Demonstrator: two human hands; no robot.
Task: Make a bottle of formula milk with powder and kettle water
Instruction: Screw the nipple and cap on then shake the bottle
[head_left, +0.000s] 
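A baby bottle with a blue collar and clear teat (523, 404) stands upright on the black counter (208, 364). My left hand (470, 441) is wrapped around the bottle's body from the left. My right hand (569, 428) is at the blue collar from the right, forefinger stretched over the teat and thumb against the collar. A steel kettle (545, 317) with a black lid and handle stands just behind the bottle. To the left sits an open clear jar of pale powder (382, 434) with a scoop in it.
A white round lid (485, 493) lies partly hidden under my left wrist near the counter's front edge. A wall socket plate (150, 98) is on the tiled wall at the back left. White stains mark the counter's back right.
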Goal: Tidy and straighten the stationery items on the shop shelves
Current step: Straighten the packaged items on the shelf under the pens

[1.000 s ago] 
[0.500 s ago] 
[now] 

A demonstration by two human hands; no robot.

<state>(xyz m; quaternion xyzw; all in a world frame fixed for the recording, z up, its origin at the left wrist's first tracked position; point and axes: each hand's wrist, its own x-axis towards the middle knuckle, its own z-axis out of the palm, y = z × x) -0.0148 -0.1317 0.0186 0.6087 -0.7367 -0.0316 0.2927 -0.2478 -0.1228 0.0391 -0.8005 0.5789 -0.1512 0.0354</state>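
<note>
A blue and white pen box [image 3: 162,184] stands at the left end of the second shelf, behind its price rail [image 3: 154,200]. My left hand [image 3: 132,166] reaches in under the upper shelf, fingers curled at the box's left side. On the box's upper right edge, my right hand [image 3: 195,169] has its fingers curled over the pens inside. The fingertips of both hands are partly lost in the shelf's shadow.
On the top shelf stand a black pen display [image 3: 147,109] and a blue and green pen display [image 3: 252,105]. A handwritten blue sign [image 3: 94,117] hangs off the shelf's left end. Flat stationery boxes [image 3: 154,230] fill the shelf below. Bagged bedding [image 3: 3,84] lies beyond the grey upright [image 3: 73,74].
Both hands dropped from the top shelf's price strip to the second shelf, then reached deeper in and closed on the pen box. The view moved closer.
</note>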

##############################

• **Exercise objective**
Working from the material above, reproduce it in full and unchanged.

• **Result of the task**
Demonstrator: two human hands; no robot.
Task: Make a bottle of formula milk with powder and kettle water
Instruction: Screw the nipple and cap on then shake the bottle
[head_left, +0.000s] 
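A baby bottle with a blue collar and clear teat (523, 404) stands upright on the black counter (208, 364). My left hand (470, 441) is wrapped around the bottle's body from the left. My right hand (569, 428) is at the blue collar from the right, forefinger stretched over the teat and thumb against the collar. A steel kettle (545, 317) with a black lid and handle stands just behind the bottle. To the left sits an open clear jar of pale powder (382, 434) with a scoop in it.
A white round lid (485, 493) lies partly hidden under my left wrist near the counter's front edge. A wall socket plate (150, 98) is on the tiled wall at the back left. White stains mark the counter's back right.
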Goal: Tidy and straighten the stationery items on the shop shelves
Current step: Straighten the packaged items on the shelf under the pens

[1.000 s ago] 
[0.500 s ago] 
[now] 

A demonstration by two human hands; no robot.

<state>(xyz m; quaternion xyzw; all in a world frame fixed for the recording, z up, its origin at the left wrist's first tracked position; point and axes: each hand's wrist, its own x-axis towards the middle knuckle, its own z-axis out of the palm, y = z × x) -0.0148 -0.1317 0.0186 0.6087 -0.7367 -0.0316 0.2927 -0.2478 -0.1228 0.0391 -0.8005 0.5789 -0.1512 0.0354</state>
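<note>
A blue and white pen box [image 3: 162,184] stands at the left end of the second shelf, behind its price rail [image 3: 154,200]. My left hand [image 3: 132,166] reaches in under the upper shelf, fingers curled at the box's left side. On the box's upper right edge, my right hand [image 3: 195,169] has its fingers curled over the pens inside. The fingertips of both hands are partly lost in the shelf's shadow.
On the top shelf stand a black pen display [image 3: 147,109] and a blue and green pen display [image 3: 252,105]. A handwritten blue sign [image 3: 94,117] hangs off the shelf's left end. Flat stationery boxes [image 3: 154,230] fill the shelf below. Bagged bedding [image 3: 3,84] lies beyond the grey upright [image 3: 73,74].
Both hands dropped from the top shelf's price strip to the second shelf, then reached deeper in and closed on the pen box. The view moved closer.
</note>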

This output is now complete.